Problem to solve: In the listing below, how many lines contain the string "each"? Answer with the number only.

□ □ □ □

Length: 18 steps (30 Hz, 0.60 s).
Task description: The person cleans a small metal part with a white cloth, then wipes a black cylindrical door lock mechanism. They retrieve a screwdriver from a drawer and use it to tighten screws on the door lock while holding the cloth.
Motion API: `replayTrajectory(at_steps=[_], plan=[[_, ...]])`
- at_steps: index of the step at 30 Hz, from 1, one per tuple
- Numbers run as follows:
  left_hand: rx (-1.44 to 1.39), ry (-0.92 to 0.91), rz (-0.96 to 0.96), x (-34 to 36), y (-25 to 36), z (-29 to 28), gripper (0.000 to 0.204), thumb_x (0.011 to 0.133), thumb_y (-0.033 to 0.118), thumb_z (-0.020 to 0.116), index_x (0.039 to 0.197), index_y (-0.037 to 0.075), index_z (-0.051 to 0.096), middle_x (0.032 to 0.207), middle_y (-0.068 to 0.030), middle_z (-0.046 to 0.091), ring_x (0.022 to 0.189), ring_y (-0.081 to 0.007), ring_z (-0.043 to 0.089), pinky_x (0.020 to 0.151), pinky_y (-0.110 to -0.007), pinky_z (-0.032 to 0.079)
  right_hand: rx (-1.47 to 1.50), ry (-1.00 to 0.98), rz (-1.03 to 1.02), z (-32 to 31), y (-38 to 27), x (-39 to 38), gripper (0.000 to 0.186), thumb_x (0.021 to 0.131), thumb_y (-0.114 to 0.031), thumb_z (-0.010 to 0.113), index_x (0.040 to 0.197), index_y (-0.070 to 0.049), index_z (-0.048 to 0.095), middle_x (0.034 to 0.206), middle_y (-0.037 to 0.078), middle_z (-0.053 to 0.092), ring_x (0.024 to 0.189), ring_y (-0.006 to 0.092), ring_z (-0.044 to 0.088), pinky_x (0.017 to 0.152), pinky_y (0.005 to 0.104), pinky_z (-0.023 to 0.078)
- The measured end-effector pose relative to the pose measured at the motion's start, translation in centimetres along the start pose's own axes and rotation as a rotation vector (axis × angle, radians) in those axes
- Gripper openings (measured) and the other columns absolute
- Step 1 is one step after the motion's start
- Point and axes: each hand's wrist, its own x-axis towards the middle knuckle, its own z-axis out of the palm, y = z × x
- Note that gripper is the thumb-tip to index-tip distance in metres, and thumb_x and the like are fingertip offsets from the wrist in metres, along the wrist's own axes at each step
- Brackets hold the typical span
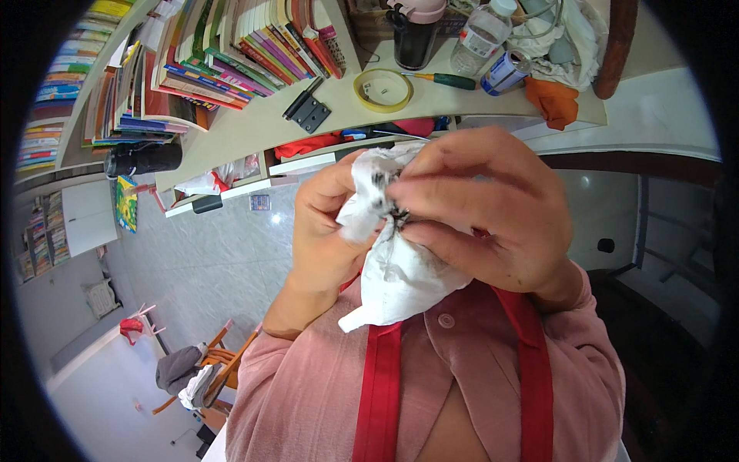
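Note:
Held up before my chest is a crumpled white cloth or tissue (404, 285) with dark smudges on it. My left hand (323, 223) grips its left side, the fingers partly hidden behind it. The thumb and fingers of my right hand (493, 208) pinch its bunched middle from the right. Between the fingertips a small dark patch (399, 218) shows; whether it is dirt or a small object wrapped in the cloth, I cannot tell.
Ahead, the desk (254, 131) bears books (254, 46), a black hinge (308, 112), a tape roll (382, 90), a screwdriver (446, 80), a can (506, 73), a plastic bottle (481, 38) and a dark cup (416, 38). Open drawers (231, 192) jut out below. A chair (223, 362) stands lower left.

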Motion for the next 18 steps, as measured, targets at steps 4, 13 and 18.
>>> replayTrajectory(at_steps=[4,13,18], plan=[[-0.064,-0.036,-0.138,0.3,-0.9,-2.1,0.043,0.072,0.012,0.077,0.108,-0.002,0.059,0.109,-0.0099,0.061,0.095,-0.0158,0.06,0.084,-0.028,0.046,0.0,-0.062,-0.121,-0.4,0.8,0.0,0.029,0.062,-0.001,0.076,0.09,0.001,0.068,0.092,0.013,0.06,0.077,0.02,0.061,0.064,0.0268,0.051],[-0.194,-0.048,-0.341,0.4,0.9,-0.6,0.044,0.072,0.019,0.079,0.107,-0.001,0.061,0.098,-0.0078,0.066,0.086,-0.0147,0.063,0.077,-0.027,0.049,0.015,-0.124,-0.165,-0.6,0.7,0.8,0.036,0.057,-0.007,0.078,0.092,0.0,0.07,0.083,0.009,0.055,0.068,0.0159,0.055,0.056,0.0253,0.044],[-0.184,-0.061,-0.312,0.1,0.3,-1.0,0.04,0.073,0.02,0.078,0.103,-0.001,0.062,0.096,-0.0073,0.066,0.085,-0.0137,0.062,0.075,-0.027,0.049,0.004,-0.088,-0.111,-0.4,0.5,0.4,0.037,0.058,-0.011,0.078,0.092,0.0,0.07,0.081,0.008,0.053,0.067,0.0155,0.053,0.054,0.0244,0.041]])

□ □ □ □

Completed exercise: 2